Here is the task for the records below: repeat exactly the lines from the one with "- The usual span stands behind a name" to the one with "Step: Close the", both included, and nothing else.

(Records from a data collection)

'''

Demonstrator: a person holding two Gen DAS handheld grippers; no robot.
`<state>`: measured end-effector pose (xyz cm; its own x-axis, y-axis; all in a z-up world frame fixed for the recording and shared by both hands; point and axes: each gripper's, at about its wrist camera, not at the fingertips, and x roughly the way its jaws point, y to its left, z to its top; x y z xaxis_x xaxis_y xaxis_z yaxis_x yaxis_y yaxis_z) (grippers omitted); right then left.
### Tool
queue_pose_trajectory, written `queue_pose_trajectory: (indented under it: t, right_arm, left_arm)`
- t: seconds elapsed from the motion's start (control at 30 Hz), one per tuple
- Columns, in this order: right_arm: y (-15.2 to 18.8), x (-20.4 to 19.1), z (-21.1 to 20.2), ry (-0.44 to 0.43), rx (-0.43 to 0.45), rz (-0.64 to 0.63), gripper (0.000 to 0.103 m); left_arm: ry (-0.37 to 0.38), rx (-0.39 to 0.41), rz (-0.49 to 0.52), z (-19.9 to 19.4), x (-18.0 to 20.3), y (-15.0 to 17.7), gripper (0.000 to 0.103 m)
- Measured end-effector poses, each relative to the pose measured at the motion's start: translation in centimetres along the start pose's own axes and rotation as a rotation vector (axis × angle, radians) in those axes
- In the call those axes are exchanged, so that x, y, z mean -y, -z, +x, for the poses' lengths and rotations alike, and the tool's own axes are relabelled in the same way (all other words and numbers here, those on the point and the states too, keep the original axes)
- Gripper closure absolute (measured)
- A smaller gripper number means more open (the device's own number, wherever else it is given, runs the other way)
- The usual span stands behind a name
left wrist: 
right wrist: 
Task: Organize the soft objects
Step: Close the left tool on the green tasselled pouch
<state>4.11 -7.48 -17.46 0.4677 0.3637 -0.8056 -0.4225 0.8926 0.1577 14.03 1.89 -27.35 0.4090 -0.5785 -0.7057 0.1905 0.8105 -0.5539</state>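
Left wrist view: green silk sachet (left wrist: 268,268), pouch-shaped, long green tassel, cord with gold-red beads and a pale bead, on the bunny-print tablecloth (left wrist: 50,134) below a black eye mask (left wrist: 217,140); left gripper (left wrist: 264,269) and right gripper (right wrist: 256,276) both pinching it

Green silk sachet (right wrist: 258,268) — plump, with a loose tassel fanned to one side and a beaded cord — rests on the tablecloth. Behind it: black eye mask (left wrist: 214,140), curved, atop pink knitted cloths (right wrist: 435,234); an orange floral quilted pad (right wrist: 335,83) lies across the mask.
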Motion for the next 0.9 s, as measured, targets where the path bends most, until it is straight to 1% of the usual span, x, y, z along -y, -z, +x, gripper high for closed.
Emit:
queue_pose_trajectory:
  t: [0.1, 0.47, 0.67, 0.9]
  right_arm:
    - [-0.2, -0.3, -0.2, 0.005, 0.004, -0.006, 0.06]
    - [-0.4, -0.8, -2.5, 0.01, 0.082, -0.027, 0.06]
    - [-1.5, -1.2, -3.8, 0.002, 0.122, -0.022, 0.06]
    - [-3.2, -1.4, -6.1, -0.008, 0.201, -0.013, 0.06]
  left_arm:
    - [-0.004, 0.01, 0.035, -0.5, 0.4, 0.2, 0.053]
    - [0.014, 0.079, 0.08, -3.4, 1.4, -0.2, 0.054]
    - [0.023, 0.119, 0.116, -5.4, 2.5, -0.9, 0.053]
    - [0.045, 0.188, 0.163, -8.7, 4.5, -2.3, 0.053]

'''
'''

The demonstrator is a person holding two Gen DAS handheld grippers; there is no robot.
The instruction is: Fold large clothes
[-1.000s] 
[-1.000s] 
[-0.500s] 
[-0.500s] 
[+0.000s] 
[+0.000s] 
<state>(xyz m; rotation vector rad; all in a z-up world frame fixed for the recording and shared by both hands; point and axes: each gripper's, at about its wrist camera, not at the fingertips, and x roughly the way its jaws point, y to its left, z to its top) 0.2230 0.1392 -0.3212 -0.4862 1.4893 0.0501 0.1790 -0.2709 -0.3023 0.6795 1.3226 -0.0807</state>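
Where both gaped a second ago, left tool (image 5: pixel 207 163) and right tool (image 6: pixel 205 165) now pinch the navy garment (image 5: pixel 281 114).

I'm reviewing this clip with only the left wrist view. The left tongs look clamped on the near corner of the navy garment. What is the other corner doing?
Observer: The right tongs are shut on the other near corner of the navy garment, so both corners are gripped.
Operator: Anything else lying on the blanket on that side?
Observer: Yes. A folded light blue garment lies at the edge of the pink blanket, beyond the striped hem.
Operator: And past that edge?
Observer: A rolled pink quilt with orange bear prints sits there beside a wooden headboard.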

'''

**WRITTEN REPLY**
- The usual span stands behind a name
left wrist: 
right wrist: 
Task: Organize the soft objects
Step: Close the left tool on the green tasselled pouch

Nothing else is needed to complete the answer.